-------- WORKING DATA --------
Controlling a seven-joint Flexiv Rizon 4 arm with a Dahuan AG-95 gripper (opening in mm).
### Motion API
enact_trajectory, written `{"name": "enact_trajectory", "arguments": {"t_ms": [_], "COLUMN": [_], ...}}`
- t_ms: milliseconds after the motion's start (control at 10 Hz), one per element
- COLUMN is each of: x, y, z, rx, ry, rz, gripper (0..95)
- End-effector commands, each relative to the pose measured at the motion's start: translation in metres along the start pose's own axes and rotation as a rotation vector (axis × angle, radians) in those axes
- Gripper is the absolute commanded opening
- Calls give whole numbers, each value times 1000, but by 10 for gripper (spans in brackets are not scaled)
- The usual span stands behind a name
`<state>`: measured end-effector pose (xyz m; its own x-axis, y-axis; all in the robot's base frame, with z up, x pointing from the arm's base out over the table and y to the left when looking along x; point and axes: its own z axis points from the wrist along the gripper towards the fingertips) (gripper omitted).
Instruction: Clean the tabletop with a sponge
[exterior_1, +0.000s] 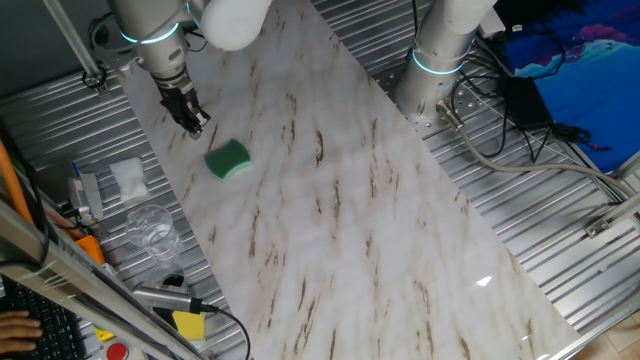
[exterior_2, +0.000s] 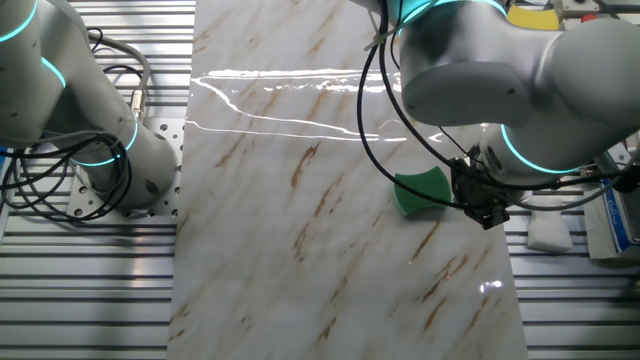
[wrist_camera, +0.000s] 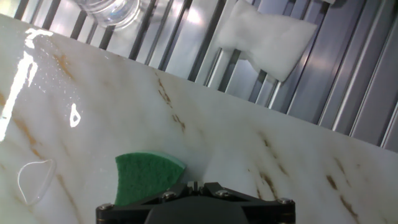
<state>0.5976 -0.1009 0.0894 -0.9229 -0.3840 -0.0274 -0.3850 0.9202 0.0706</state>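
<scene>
The green sponge (exterior_1: 228, 160) lies flat on the white marble-look tabletop (exterior_1: 360, 200), near its left edge. It also shows in the other fixed view (exterior_2: 420, 190) and at the bottom left of the hand view (wrist_camera: 146, 177). My gripper (exterior_1: 197, 126) hangs just above the tabletop, a short way to the upper left of the sponge and apart from it. Its fingers are pressed together with nothing between them. In the other fixed view the gripper (exterior_2: 488, 215) sits to the right of the sponge.
A white folded cloth (exterior_1: 128, 178) and a clear glass (exterior_1: 152, 228) sit on the ribbed metal left of the slab. A yellow block (exterior_1: 188, 324) lies at the front left. A second arm's base (exterior_1: 432, 70) stands at the slab's far right edge.
</scene>
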Motion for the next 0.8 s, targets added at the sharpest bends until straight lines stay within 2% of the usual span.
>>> {"name": "enact_trajectory", "arguments": {"t_ms": [100,500,800], "x": [1,1,1], "y": [0,0,0], "z": [0,0,0], "rx": [6,1,8], "ry": [1,-2,6], "rz": [1,-3,-17], "gripper": [0,0,0]}}
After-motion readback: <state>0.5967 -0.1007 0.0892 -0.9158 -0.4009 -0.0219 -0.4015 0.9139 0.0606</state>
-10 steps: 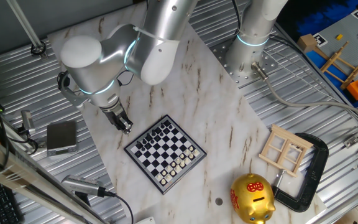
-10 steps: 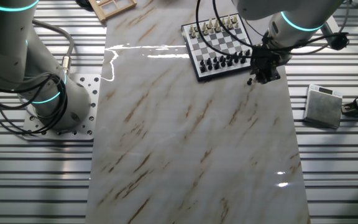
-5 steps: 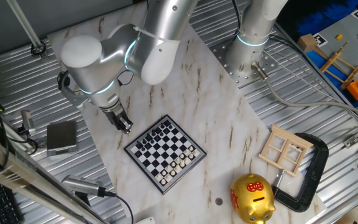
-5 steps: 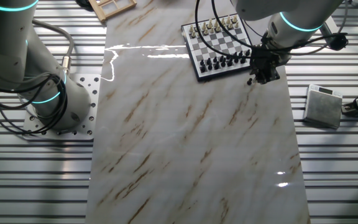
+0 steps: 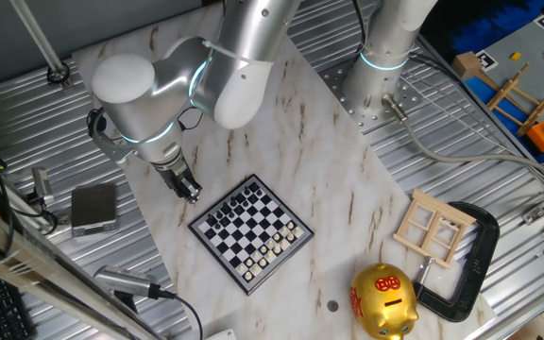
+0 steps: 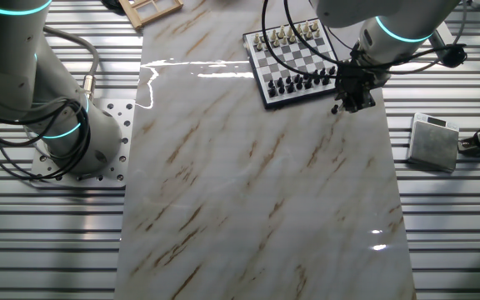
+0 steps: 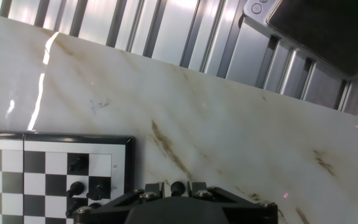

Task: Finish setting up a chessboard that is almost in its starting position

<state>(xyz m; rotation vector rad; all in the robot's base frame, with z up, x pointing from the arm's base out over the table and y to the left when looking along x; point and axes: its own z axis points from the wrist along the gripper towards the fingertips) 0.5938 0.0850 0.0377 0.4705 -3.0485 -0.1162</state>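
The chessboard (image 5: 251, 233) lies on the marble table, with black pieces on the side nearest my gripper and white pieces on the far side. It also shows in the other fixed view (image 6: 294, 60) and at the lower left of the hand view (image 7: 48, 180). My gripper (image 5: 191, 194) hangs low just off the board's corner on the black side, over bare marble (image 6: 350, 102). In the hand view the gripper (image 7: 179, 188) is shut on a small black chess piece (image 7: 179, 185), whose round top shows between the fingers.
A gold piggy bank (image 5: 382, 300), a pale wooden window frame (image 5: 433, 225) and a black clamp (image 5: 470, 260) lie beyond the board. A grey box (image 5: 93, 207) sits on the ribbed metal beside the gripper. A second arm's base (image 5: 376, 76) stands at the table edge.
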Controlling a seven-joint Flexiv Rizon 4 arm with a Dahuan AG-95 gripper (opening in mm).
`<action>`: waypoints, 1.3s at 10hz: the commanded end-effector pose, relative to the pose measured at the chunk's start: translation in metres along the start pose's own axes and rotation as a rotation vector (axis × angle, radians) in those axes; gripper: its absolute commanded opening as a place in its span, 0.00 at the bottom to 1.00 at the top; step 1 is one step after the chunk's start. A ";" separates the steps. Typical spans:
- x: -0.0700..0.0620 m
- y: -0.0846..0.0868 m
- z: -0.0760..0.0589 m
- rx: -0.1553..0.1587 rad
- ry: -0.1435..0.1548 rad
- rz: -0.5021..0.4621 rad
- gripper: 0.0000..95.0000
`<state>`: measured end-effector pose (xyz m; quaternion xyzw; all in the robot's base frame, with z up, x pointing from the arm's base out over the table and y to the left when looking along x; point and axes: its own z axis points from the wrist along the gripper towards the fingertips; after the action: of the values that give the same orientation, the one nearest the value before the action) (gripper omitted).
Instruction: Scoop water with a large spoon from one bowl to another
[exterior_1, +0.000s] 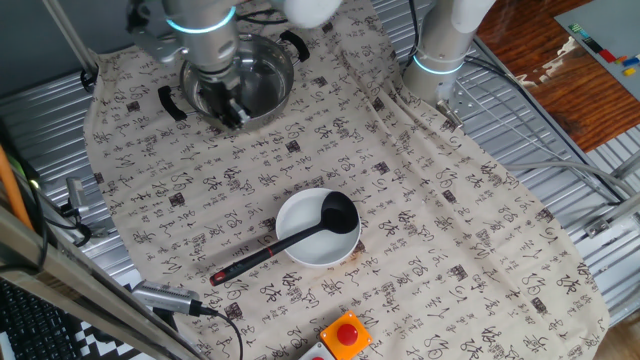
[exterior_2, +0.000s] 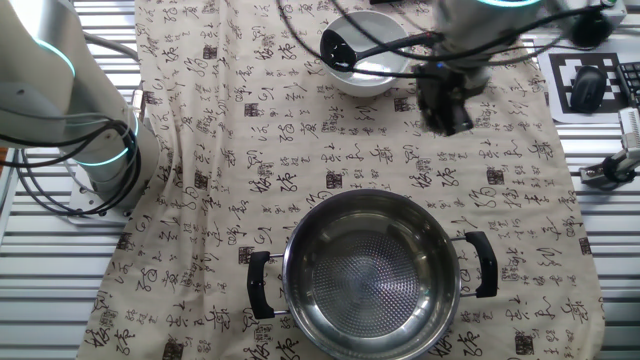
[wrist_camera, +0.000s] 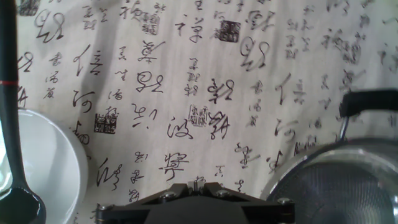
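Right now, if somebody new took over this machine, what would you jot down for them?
Gripper: holds nothing; open or shut cannot be told. It hangs near the steel pot, apart from the ladle.
Black ladle: scoop lies in the white bowl, handle over the rim, red tip on the cloth.
Done: no scooping visible.
Left: grasp ladle, scoop, carry to pot, pour.

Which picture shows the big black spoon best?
One fixed view: the whole ladle shows, scoop in the white bowl. The other fixed view hides its handle end; the hand view shows only part.
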<state>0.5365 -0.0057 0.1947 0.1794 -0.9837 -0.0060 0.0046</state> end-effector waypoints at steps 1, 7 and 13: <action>0.001 0.001 -0.005 0.003 -0.001 -0.014 0.00; 0.003 -0.001 -0.006 -0.004 -0.009 -0.071 0.00; 0.000 0.002 -0.005 -0.015 0.024 -0.127 0.00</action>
<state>0.5375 -0.0021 0.1993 0.2515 -0.9675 -0.0099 0.0222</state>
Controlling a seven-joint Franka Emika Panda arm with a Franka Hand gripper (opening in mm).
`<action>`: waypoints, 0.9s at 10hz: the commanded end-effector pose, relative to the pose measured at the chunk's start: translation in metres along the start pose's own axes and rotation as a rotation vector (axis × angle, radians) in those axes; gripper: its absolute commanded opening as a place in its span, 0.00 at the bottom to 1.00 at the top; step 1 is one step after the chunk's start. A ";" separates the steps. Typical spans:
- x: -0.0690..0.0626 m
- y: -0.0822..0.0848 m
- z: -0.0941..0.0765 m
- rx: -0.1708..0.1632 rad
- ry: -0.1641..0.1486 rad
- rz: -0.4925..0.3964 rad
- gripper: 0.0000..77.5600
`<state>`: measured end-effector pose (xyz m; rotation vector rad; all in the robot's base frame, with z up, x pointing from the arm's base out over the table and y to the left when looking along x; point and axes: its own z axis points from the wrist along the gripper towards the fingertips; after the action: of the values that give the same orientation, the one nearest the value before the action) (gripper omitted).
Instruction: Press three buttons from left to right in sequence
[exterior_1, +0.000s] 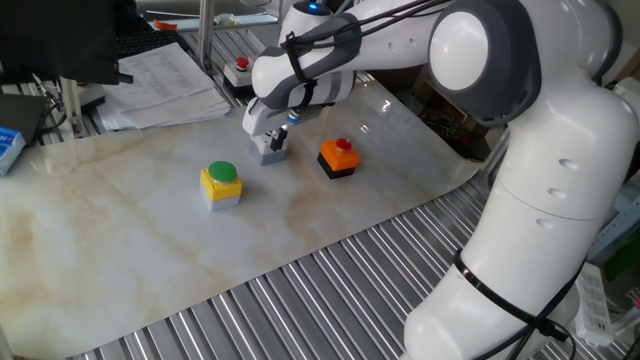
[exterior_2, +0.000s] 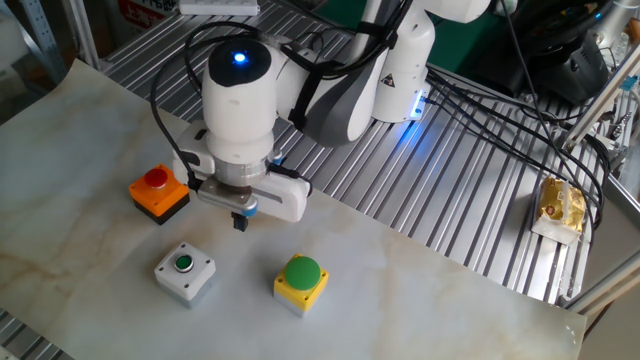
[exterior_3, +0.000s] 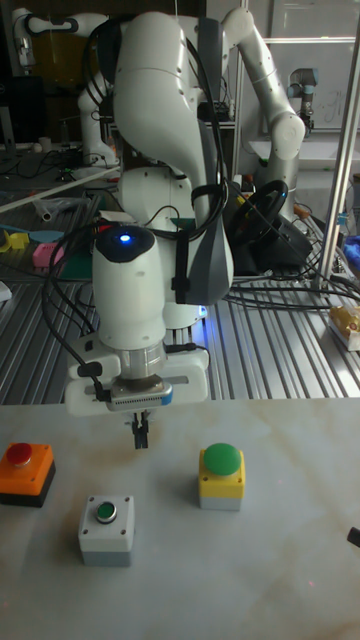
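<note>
1. Gripper (exterior_3: 140, 432) hangs above the marbled surface (exterior_2: 420, 300), pointing straight down; in the tall fixed view its dark fingertips sit pressed together with no gap, and they hold nothing.
2. In that same view the fingertips hover clear of the surface, above and slightly right of the grey box button (exterior_3: 106, 529), which sits lower left of centre.
3. In the other fixed view the gripper (exterior_2: 240, 222) is just above centre-left, between the orange-black box button (exterior_2: 159, 192) at the left and the yellow box button (exterior_2: 301, 283) lower down, with the grey box button (exterior_2: 184, 272) below and to the left of it.
4. From one fixed view the gripper body hides most of the grey box button (exterior_1: 270, 152); only its lower part shows beneath the white wrist.
5. The yellow box button (exterior_1: 221, 185) with its big green cap stands left of centre in one fixed view, and the orange-black box button (exterior_1: 339, 157) with a red cap stands to the right of the grey one.
6. All three buttons stand upright and well apart from one another on the surface.
7. A stack of printed papers (exterior_1: 160, 75) lies at the upper left of one fixed view.
8. A blue light (exterior_2: 238, 57) glows on top of the arm's wrist housing.
</note>
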<state>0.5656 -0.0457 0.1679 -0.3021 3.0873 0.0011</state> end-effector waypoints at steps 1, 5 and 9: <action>0.000 -0.002 -0.001 0.005 0.002 0.043 0.01; 0.000 -0.001 0.000 0.006 -0.006 0.017 0.01; -0.007 0.010 -0.004 -0.015 -0.003 0.052 0.01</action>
<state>0.5687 -0.0351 0.1700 -0.2279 3.0947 0.0251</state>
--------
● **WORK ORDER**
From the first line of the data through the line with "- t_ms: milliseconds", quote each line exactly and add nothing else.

● **RESULT FOR THIS EXERCISE**
Controlling a seven-joint Flexiv Rizon 4 arm with a Dahuan AG-95 gripper (opening in mm).
### Motion API
enact_trajectory, written `{"name": "enact_trajectory", "arguments": {"t_ms": [_], "COLUMN": [_], ...}}`
- t_ms: milliseconds after the motion's start (control at 10 Hz), one per element

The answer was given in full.